Wat Niwet Thammaprawat Ratchaworawihan () is a Buddhist temple (wat) of the Dhammayut Order, located within the grounds of the Bang Pa-In Royal Palace in Thailand's Phra Nakhon Si Ayutthaya Province. Founded in 1878, it is remarkable among Thai Buddhist temples in that its architecture mimics that of a European church, being built in the Gothic Revival style.

History
The construction of Wat Niwet Thammaprawat was commissioned by King Chulalongkorn (Rama V) in 1876, to serve as the royal temple for the newly expanded Bang Pa-In Palace. The temple was designed by Joachim Grassi, one of the first Italian architects employed under the king's government. Many public buildings were built in the Western style during Chulalongkorn's reign, a trend reflecting the modernisation of Siam (as Thailand was then known) at the time. Wat Niwet Thammaprawat was built in Gothic Revival style, with stained glass windows and a Gothic altar. Its appearance resembles that of a Christian church, with the temple's main Buddha image in place of a Cross.
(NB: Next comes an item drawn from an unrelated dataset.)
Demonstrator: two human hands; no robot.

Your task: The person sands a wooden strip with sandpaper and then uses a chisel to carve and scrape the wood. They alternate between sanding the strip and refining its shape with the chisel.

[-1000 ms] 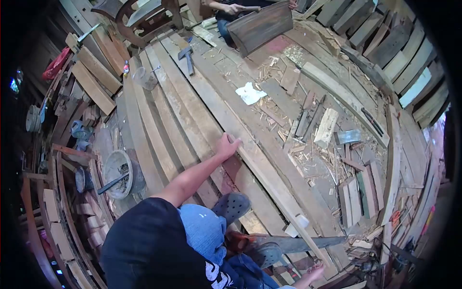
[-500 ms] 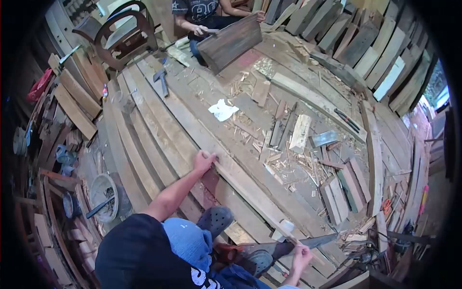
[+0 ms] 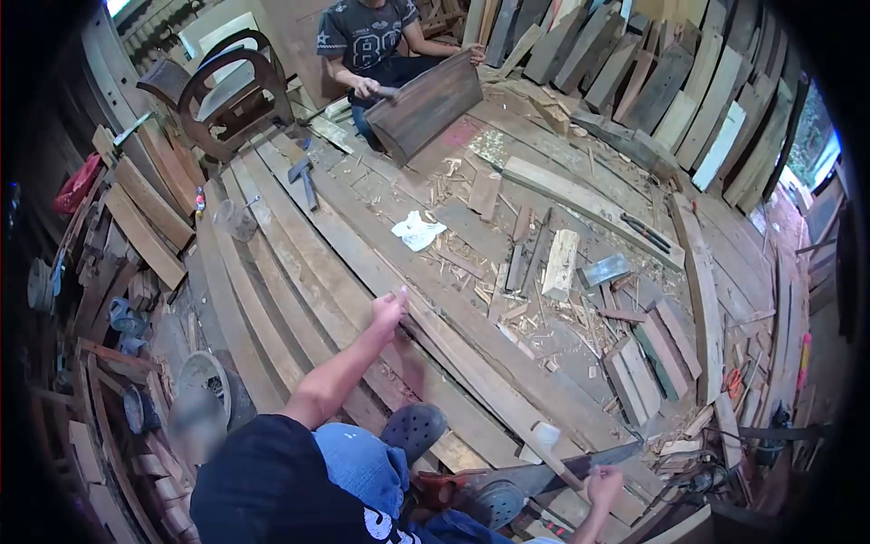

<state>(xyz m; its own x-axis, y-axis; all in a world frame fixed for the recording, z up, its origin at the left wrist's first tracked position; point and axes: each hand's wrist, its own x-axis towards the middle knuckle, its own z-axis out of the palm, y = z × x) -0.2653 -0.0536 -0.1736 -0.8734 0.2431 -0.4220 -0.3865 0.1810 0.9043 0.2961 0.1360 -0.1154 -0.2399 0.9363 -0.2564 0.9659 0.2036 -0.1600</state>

Construction was completed in 1878.

Status and location
Wat Niwet Thammaprawat is a royal temple, first-class, of the ratchaworawihan type, and is one of the sixteen temples which receive annual royal kathina offerings. It falls under the Dhammayut Order of Thai Theravada Buddhism. It is a registered historic monument, and received the ASA Architectural Conservation Award in 1989.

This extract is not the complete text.